If you've got several people counting in the asame area how does the RSPB know they're not the same birds being logged- and wouldn't this "skew" the final statistics?

Just a thought :roll:


----------



## locovan (Oct 17, 2007)

Are you counting? Im trying to get my count through but it wont recognise my email is this because it is only seeing your email Peedee as the info was sent to your email??


----------



## locovan (Oct 17, 2007)

I have answered it --yes I have to join so thats ok I will and then I will get my count in 
Come here little birdie --tweet tweet. :roll:


----------



## trevorf (May 16, 2005)

> If you've got several people counting in the asame area how does the RSPB know they're not the same birds being logged- and wouldn't this "skew" the final statistics?


You only count the birds inside your own garden boundary and choose a one hour period. Also you do not actually count all the birds but the maximum number of each species seen at any given moment. 
ie - 4 sparrows

if another 2 sparrows come along later, the count is still 4 sparrows not 6.

Trevor


----------



## loughrigg (Nov 10, 2008)

trevorf said:


> > If you've got several people counting in the asame area how does the RSPB know they're not the same birds being logged- and wouldn't this "skew" the final statistics?
> 
> 
> You only count the birds inside your own garden boundary and choose a one hour period. Also you do not actually count all the birds but the maximum number of each species seen at any given moment.
> ...


We have a fairly small garden, but it still has four medium sized trees (with over a dozen feeders) numerous large shrubs and a mass of ivy up the side of the house.
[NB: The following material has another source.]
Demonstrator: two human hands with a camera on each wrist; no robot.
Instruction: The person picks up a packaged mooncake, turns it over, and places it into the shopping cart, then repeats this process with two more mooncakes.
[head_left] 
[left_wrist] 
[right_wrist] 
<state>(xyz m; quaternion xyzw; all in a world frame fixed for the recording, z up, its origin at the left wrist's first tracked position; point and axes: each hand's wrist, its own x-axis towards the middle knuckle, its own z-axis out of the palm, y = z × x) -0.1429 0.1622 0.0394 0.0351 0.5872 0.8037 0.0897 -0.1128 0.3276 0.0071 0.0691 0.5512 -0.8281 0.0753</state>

Most hours of daylight (unless the sparrowhawk is around) there will be any combination of starlings (30+), goldfinches (up to 20), greenfinches (15+), blackbirds, the odd thrush, collared doves, pigeons, blue tits, great tits, robins, gulls (mainly black-headed but we have had lesser black back on the roof), chaffinches, crows, dunnock, pied wagtail and any number of house sparrows (30+ pairs in the ivy) - and the movement of birds in and out of the garden and between trees and feeders is constant.

I'm not sure how you count that lot!

Mike


----------